▶ What the task requires: From the entries below, return only the lines starting at the one that contains "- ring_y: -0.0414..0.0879" and ending at the one that contains "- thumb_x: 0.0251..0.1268", exactly as they stand.
%%
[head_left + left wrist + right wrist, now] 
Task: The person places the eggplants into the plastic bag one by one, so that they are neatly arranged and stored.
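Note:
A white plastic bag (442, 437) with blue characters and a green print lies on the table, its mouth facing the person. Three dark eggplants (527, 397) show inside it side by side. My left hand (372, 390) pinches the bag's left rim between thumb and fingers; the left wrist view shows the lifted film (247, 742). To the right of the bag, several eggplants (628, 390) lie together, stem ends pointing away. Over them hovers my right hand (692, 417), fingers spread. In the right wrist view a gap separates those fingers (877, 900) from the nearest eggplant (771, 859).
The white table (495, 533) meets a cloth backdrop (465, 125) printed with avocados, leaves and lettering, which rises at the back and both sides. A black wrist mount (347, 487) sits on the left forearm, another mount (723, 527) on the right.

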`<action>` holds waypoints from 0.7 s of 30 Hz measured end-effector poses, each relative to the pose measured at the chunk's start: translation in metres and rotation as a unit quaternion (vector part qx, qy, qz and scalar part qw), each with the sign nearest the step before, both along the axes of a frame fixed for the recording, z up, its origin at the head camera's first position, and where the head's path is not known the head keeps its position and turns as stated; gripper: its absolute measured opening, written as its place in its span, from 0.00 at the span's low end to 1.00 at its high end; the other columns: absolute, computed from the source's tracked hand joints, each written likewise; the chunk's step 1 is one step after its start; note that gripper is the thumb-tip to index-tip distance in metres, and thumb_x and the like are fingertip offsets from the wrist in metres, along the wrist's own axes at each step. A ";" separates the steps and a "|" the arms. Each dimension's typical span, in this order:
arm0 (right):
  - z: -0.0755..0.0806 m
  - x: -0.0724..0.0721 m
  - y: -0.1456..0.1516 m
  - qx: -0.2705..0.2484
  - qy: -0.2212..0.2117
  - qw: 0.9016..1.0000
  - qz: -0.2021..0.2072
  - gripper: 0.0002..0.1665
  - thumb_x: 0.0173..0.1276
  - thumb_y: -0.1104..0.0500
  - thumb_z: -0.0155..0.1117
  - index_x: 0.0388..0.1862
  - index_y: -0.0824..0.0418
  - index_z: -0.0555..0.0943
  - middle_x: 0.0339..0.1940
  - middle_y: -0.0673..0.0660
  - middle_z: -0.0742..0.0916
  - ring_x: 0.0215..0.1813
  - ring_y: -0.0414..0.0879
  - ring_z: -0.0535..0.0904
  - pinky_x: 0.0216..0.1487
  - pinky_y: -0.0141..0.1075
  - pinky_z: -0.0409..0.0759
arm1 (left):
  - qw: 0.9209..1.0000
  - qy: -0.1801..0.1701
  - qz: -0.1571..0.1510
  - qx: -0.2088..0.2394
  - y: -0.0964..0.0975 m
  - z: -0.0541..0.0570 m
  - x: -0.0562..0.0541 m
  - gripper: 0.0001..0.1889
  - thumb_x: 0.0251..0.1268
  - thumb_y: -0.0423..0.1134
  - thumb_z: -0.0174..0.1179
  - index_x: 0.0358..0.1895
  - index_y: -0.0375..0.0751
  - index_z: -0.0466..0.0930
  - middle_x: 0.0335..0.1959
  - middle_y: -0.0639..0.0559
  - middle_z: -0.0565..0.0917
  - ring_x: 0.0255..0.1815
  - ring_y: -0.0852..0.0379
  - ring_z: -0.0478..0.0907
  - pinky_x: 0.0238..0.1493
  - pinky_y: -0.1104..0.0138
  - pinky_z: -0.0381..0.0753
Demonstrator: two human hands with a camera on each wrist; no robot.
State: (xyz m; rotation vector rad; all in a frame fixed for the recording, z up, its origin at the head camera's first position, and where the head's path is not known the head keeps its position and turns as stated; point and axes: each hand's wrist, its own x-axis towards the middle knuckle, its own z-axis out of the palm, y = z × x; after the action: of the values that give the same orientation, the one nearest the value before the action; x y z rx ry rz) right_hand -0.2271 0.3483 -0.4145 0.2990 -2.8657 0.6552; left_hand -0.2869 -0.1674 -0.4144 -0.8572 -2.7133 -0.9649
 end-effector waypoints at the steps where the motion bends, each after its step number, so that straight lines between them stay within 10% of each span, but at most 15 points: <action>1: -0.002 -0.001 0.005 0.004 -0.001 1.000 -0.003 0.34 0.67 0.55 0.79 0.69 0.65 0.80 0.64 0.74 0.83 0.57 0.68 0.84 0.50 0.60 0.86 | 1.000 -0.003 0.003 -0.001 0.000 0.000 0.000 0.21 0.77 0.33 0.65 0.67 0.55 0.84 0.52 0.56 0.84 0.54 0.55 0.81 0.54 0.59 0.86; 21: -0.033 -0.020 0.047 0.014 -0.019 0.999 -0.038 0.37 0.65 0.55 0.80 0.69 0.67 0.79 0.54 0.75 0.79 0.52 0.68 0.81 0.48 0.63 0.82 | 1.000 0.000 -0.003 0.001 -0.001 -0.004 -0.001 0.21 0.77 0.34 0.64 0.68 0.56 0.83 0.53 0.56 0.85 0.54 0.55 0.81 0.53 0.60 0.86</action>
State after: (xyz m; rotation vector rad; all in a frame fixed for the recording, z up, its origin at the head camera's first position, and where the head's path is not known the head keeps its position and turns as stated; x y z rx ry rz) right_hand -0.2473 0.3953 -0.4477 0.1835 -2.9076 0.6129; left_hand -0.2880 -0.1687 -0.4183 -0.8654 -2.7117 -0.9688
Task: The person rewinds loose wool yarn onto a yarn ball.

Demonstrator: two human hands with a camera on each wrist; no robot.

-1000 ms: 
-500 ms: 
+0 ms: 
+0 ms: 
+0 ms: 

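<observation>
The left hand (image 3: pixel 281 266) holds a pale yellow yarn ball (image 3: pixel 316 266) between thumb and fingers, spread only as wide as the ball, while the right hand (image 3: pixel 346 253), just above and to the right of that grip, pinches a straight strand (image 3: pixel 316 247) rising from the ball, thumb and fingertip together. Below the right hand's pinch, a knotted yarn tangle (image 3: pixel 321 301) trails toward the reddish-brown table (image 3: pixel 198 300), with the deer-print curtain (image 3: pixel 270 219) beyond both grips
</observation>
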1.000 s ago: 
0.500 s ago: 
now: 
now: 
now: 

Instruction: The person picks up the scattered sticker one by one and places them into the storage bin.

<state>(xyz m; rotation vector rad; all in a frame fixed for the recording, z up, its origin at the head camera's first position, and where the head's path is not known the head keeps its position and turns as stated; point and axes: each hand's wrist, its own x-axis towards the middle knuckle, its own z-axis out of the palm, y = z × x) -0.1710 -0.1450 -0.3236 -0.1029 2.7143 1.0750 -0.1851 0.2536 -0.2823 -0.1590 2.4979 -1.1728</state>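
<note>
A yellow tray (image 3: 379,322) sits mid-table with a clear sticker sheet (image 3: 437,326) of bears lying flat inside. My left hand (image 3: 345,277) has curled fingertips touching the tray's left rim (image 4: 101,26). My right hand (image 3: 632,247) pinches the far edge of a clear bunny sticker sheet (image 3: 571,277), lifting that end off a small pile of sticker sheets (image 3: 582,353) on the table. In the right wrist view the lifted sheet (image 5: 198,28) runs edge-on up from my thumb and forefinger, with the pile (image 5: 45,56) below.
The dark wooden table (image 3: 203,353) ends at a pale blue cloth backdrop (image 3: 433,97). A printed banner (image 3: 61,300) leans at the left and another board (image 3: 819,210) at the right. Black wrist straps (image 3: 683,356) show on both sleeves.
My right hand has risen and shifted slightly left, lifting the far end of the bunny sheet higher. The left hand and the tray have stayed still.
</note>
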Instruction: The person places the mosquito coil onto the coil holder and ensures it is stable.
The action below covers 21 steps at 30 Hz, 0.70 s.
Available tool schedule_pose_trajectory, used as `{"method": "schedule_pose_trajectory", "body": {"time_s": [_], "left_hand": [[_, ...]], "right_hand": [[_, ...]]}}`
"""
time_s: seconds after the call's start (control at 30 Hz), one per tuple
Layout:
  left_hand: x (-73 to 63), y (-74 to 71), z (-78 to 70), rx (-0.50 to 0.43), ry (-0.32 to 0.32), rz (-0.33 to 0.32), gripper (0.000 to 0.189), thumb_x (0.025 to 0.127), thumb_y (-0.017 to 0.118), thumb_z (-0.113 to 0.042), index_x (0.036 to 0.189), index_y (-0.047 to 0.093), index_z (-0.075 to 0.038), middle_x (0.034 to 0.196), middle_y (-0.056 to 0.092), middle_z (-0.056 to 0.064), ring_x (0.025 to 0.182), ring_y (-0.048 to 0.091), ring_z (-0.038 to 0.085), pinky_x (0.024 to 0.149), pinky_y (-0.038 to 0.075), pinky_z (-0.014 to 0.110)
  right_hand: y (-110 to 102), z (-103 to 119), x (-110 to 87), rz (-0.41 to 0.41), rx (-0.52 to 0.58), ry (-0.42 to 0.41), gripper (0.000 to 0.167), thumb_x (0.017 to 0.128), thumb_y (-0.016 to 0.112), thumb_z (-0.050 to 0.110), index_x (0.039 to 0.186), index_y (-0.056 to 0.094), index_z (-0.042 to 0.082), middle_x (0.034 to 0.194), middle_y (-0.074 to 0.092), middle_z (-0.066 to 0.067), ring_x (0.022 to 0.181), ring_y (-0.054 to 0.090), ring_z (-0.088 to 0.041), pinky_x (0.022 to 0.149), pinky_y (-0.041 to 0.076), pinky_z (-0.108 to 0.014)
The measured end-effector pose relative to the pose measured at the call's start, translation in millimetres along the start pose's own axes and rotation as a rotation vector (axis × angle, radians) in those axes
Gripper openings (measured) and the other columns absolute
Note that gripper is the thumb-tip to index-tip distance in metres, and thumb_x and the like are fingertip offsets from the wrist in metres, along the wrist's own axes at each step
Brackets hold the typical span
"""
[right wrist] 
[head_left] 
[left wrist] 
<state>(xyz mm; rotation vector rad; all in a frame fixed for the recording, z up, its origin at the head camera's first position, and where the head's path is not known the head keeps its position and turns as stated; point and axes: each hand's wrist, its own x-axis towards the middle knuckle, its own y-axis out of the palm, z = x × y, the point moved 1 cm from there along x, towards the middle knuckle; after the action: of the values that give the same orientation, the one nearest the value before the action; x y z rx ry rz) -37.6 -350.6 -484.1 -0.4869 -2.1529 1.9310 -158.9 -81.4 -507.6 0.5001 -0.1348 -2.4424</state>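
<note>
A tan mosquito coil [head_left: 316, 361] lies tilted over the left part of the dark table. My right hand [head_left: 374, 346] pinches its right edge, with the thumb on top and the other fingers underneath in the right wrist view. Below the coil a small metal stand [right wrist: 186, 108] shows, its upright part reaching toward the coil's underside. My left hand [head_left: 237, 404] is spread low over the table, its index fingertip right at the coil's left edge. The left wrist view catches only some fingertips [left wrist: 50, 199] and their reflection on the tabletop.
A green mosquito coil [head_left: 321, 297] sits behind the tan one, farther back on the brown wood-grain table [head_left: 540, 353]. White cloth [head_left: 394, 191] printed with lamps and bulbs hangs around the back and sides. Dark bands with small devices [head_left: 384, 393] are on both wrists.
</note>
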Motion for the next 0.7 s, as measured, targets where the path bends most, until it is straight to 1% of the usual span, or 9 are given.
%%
▶ Answer box:
  - ring_y: -0.0414..0.0879
  - ring_z: -0.0535..0.0904
  - pinky_x: 0.0216..0.1487
  - pinky_y: -0.0141..0.1075
  - pinky_z: -0.0409..0.0759
arm1 (left):
  - qw: 0.9209..1.0000
  - qy: -0.1801..0.1701
  - qz: -0.1571..0.1510
  - qx: -0.2088..0.2394
  - y: -0.0964..0.0975 m
  - z: -0.0541..0.0570 m
  - x: -0.0562..0.0541 m
  - gripper: 0.0001..0.1889
  - thumb_x: 0.0251..0.1268

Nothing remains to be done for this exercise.